La propuesta

Marie-Laure se sienta en su sitio habitual en la esquina de la cocina, el más cercano a la chimenea, y escucha las quejas de las amigas de madame Manec.

—¡El precio de la caballa! —dice madame Fontineau—. ¡Como si hubieran ido a pescarlas a Japón!

—No logro recordar —dice madame Hébrard, directora de la oficina de correos— el sabor de una ciruela en condiciones.

—Y estos ridículos cupones de racionamiento de los zapatos —dice madame Ruelle, la mujer del panadero—. Theo tiene el número 3.501 y ¡ni siquiera han llamado al 400 todavía!

—Ya no se trata solo de los burdeles de la rue de Thévenard. Les están entregando todos los apartamentos de veraneo a los mercenarios.

—El Gran Claude y su mujer están engordando incluso más.

—¡Los malditos boches tienen las luces encendidas todo el día!

—Yo no aguanto otra noche más encerrada con mi marido.

Hay nueve mujeres sentadas alrededor de la mesa cuadrada, rodilla contra rodilla. Las cartillas de racionamiento, los pésimos postres, el deterioro en la calidad de sus esmaltes de uñas: son esos los crímenes que las atormentan. A Marie-Laure le confunde y excita escuchar a tantas personas en una misma habitación: se alborotan cuando deberían estar serias y las bromas son cada vez más sombrías. Madame Hébrard se queja de la imposibilidad de conseguir azúcar moreno natural; la queja de otra mujer sobre el tabaco se desintegra a mitad de frase para convertirse en un ataque de risa al comentar el descomunal tamaño del culo del perfumero. Huelen a pan correoso, a habitaciones cerradas atestadas de enormes y oscuros muebles bretones.
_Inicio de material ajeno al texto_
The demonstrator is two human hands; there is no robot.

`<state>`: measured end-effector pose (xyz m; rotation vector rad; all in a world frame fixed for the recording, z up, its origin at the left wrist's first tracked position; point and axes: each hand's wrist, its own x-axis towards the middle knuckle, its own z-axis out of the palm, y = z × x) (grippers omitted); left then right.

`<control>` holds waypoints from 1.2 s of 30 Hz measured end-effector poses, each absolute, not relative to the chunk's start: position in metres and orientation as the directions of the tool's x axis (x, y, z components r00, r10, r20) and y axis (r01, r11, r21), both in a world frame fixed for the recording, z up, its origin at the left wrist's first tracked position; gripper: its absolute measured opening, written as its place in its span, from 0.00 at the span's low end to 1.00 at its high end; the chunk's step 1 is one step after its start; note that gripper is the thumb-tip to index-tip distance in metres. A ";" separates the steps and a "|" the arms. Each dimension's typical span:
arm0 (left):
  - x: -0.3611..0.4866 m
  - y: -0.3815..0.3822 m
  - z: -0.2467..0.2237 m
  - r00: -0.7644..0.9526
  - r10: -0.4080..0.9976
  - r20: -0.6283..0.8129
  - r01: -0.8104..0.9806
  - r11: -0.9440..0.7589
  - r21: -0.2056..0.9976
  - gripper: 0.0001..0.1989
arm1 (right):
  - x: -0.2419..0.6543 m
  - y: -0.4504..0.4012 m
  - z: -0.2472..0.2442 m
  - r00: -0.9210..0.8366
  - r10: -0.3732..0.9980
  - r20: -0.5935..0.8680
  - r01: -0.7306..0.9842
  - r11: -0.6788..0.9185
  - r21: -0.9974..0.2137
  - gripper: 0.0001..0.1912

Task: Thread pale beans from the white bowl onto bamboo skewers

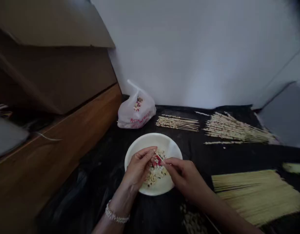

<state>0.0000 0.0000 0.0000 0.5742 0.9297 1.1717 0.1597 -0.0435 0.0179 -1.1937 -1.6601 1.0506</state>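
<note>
Over a white bowl (pixel 132 148), both my hands meet around a thin wooden skewer (pixel 160 156). My right hand (pixel 182 170) pinches the skewer between thumb and fingers. At the skewer's upper left end, my left hand (pixel 141 164) has its thumb and fingertips closed together. Whether a small piece sits between those left fingertips is too fine to tell. Small pale, red and dark pieces (pixel 153 177) lie inside the bowl below my hands. A beaded bracelet (pixel 115 214) circles my left wrist.
Behind the bowl stands a white plastic bag (pixel 137 112) with red print. Skewers with pale pieces (pixel 177 123) lie to its right, with a larger pile (pixel 232 128) beyond. Bare skewers (pixel 259 195) lie at right. A wooden board (pixel 91 126) borders the left; a white wall (pixel 189 55) rises behind.
</note>
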 end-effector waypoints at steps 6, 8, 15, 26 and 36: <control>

—Pues la chica de Gautier se quiere casar —dice madame Ruelle—. La familia ha tenido que fundir todas sus joyas para conseguir oro suficiente para un anillo. El oro tiene un impuesto del treinta por ciento según las autoridades de la ocupación y el joyero cobra otro treinta por ciento. ¡Cuando consigan terminar de pagarle no quedará ni el anillo!

La tasa de intercambio es una farsa, el precio de las zanahorias indefendible, la hipocresía campa por doquier. Por fin madame Manec cierra la cocina con llave y se aclara la garganta. Las mujeres se callan.

—Somos nosotros los que hacemos que su mundo siga girando —dice—. Madame Guiboux, es su hijo el que repara sus zapatos. Madame Hébrard, usted y su hija les clasifican el correo. Y madame Ruelle les hace casi todo el pan.

El ambiente se tensa. A Marie-Laure le parece que las mujeres están mirando a alguien que se desliza sobre una fina capa de hielo o que pone una mano sobre las llamas.

—¿Qué quiere decir?

—Que podemos hacer algo.

—¿Ponerles bombas en los zapatos?

—¿Cagar en el pan?

Se oye una frágil risita.

—Nada tan atrevido como eso, pero podemos hacer cosas más pequeñas, más sencillas.

—¿Como qué?

—Antes necesito saber si están dispuestas.

El silencio cae como un plomo. Marie-Laure las siente a todas en tensión. Nueve mentes cambiando despacio de actitud. Piensa en su padre —¿por qué motivo está en prisión?— y sufre.

Dos mujeres ponen como pretexto tener que atender a sus nietos y se retiran. Las otras tiran de sus blusas y remueven las sillas como si la temperatura en la cocina hubiese subido. Se quedan seis. Marie-Laure se sienta entre ellas y se pregunta quién cederá, quién delatará, quien será la más valiente, quién resistirá hasta el último suspiro y usará sus últimas palabras para maldecir a los invasores.